Nun steuert in der Gruppe H alles auf ein Duell der SG mit Paris Handball um Platz eins zu. Die Franzosen siegten mit 27:22 bei Litauens Champion Granitas Kaunas, der am Sonnabend  (15 Uhr) in die Campushalle kommt.

SG-Notizen

Angebot: Dem SG-Linksaußen Goran Sprem liegt eine Offerte des THW Kiel vor, wie unsere Zeitung erfuhr. Am Rande des Pokalspiels hatte der 26 Jahres alte Kroate bereits ein Gespräch mit Kiels Co-Trainer Klaus-Dieter Petersen. Sprem äußerte sich auf unsere Nachfrage während der Europacup-Reise nach Karvina kryptisch: „Dazu habe ich nichts zu sagen. Wenn es etwas zu sagen gibt, werde ich es tun.“ Ein Dementi klingt anders. SG-Manager Thorsten Storm hat aus Kiel noch nichts gehört: „Wenn es so käme, würde ich sagen: Sprem geben wir nicht her. Aus Prinzip höre ich mir aber jedes Angebot an.“
Gewinnerin: Kirsten Jürgensen darf sich auf ein ganz neues Urlaubsgefühl freuen. Ihr Mann, der SG-Betreuer Karl-Heinz Jürgensen, ist für den Einsatz in der Champions League über seinen Schatten gesprungen und hat sich zum ersten Mal in ein Flugzeug gesetzt. „Ich hatte immer Angst“, sagte der 52-Jährige, der sich stets dem Wunsch der Gattin nach einer Flugreise in den Süden verweigert hatte. „Jetzt kann es losgehen“, sagte Jürgensen, nachdem er die vier Flüge auf der Strecke Hamburg-Prag-Ostrau und retour ohne Probleme überstanden hat.

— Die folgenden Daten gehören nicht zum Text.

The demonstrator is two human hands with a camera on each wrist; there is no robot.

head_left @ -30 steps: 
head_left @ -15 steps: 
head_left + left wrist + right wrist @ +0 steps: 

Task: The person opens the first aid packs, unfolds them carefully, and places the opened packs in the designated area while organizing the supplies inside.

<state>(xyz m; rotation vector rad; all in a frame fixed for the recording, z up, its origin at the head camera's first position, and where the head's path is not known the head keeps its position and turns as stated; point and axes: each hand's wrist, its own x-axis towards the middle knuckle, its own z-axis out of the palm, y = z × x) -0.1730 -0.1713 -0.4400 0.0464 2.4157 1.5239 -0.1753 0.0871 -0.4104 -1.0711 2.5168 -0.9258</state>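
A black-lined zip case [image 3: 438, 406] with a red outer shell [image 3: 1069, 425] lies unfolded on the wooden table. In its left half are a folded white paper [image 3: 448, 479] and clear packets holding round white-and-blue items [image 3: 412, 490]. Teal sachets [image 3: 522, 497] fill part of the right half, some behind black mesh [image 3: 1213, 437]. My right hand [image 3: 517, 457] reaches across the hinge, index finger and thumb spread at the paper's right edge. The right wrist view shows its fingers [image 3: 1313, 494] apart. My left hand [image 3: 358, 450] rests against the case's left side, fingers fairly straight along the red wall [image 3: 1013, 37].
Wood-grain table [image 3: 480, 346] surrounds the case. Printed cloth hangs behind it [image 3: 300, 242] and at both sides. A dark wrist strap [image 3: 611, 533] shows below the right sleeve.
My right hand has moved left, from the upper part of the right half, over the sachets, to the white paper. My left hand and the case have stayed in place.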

Flugangst: Das konnten nicht alle von sich behaupten, nachdem  die SG-Delegation in Prag im Flughafen-Bus lange ausharren  musste, bevor die Propellermaschine der Czech Airlines einsteigebereit war. Derweil stritten sich vor aller Augen auf dem Rollfeld die Mechaniker — offenbar über ein Problem mit der in die Jahre gekommenen ATR 72. Das war schon nicht schön für diejenigen, die sonst frei von Flugangst sind, geradezu schockierend aber für Lars Christiansen und Michael Knudsen, die alles andere als begeisterte Flieger sind. Der Linksaußen ließ sich sogar erst zum Weiterfliegen überreden, nachdem die Ursache der Verzögerung geklärt war: Eine Batterie-Schwäche, nichts sicherheitsrelevantes.

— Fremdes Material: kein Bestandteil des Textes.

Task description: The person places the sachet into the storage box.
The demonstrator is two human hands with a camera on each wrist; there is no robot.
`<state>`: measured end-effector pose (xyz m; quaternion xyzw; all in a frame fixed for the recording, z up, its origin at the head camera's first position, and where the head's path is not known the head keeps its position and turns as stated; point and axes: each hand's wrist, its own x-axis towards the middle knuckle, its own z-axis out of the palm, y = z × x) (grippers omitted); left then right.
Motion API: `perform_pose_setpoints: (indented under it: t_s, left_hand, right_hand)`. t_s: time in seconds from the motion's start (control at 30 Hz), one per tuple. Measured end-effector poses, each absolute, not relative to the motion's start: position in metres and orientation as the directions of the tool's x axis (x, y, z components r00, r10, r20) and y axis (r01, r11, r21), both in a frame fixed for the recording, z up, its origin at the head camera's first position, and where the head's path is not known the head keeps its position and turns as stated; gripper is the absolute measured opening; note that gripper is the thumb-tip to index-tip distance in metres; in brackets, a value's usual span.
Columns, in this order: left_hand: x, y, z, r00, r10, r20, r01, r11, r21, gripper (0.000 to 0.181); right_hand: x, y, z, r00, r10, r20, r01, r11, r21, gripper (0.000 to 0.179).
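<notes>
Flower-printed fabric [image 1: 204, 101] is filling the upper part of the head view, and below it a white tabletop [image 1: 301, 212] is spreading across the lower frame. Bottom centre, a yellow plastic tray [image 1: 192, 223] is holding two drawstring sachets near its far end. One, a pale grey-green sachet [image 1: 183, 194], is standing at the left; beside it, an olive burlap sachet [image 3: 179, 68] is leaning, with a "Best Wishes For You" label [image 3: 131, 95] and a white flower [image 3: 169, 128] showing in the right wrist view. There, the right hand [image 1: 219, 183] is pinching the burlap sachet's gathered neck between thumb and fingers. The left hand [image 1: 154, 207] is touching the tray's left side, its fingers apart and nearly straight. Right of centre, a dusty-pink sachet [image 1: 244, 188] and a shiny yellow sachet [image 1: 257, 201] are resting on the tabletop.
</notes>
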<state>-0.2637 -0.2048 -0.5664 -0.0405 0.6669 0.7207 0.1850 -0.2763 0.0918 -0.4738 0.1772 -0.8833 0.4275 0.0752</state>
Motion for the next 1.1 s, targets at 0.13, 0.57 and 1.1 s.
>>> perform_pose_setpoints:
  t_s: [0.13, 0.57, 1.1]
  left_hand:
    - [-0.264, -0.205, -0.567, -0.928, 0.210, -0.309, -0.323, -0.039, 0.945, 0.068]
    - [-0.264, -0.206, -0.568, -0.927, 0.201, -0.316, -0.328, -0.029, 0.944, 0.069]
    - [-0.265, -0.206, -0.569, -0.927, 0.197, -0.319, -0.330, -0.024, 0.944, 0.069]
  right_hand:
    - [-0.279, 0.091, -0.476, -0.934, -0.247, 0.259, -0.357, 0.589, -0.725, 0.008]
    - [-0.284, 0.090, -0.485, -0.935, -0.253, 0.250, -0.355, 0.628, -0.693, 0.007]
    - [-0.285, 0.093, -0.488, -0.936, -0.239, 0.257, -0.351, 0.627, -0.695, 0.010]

Erfahrung: „Es war interessant“, sagte Lars Bastian, der seine erste Champions-League-Reise genossen hat. Der Linkshänder war als Ersatz für Sören Stryger mit nach Tschechien gekommen. Spielen durfte der 19-Jährige nicht, dazu war Trainer Andersson das Spiel zu haarig. „Schade, dass wir den Sack nicht früher zugemacht haben“, meinte Bastian.